Cybersecurity company ESET, along with Ukrain’s CERT, thwarted an attack attributed to Sandworm, the alleged cyber military arm of the GRU

Trostianets, Ukraine, April 15th 2022. Photo: REUTERS/Zohra Bensemra
Trostianets, Ukraine, April 15th 2022. Photo: REUTERS/Zohra Bensemra

It’s been over two months now since Russia invaded Ukraine, and side-by-side the over war of warplanes, tanks and artillery, the covert battlefront of cyber has also been constantly active – from attacks on Ukrainian government websites to global cybersecurity powers sending help to Kyiv, and local “hacker armies.”

In the latest turn of events, cybersecurity company ESET, together with the Ukrainian CERT, has recently identified a cyber attack against a large Ukrainian energy company – which it attributes with “high confidence” to the APT group Sandworm, an alleged cyber military unit of Russia’s main intelligence directorate, the GRU.

According to its report, ESET discovered a new variant of Industroyer malware – which it named Industroyer2. The company previously referred to this malware – also used by the same threat group to cut power in Ukraine in 2016 – as the “biggest threat to industrial control systems since Stuxnet.”

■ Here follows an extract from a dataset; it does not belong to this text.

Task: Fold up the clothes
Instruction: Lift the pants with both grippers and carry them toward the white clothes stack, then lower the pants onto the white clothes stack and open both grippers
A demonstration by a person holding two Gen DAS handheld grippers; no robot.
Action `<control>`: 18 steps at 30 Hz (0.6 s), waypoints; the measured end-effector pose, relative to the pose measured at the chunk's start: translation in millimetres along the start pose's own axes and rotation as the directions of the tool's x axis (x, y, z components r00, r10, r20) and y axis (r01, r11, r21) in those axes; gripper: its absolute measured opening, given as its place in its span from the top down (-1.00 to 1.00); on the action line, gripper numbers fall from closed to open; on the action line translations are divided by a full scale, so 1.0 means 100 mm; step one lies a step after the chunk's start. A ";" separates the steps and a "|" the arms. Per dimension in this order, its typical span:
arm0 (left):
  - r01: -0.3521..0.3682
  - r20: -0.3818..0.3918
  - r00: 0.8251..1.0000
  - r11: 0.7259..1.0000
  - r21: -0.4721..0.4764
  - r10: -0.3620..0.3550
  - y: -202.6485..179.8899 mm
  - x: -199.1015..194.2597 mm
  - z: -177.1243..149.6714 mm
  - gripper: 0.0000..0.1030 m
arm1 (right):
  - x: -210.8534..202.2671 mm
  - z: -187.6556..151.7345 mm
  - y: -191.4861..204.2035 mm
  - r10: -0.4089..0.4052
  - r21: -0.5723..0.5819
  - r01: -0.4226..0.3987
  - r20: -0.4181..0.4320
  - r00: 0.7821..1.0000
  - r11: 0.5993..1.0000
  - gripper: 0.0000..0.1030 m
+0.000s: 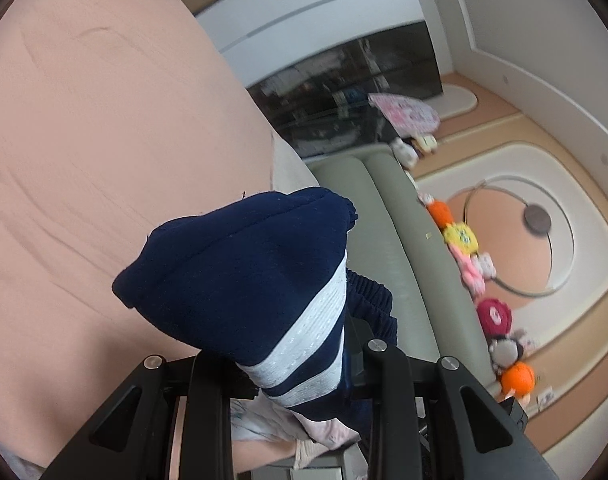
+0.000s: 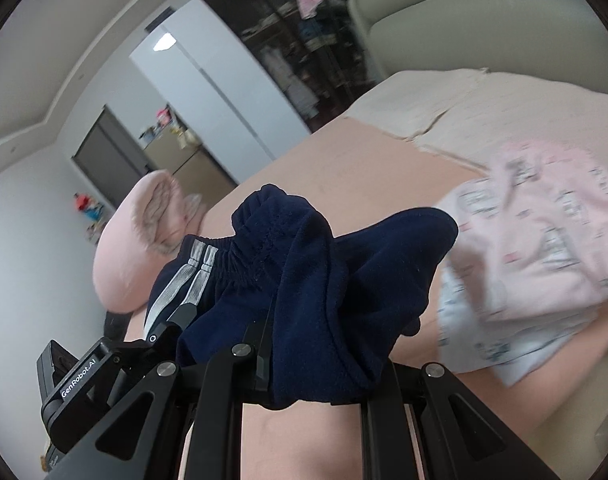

The researchers also discovered that the threat group had deployed the wiper malware CaddyWiper – used in the early days of the Russian invasion against several Ukrainian financial and government entities – scheduling it to operate after the Industroyer attack in order to erase its traces.

At the moment, the researchers don’t know how the attackers compromised the initial victim, nor how they moved from the IT network to the Industrial Control System (ICS) one.

“The attackers’ plan was to disable several infrastructure elements” such as high-voltage power substations and exploiting Windows and Linux vulnerabilities,” said Ukraine’s CERT in a statement, noting that it had “taken urgent measures” in response.

The victim also suffered two waves of the attacks, with the initial compromise taking place in February 2022. “The shutdown of electrical substations and decommissioning of the company’s infrastructure were scheduled for Friday evening, April 8, 2022,” says the CERT’s statement.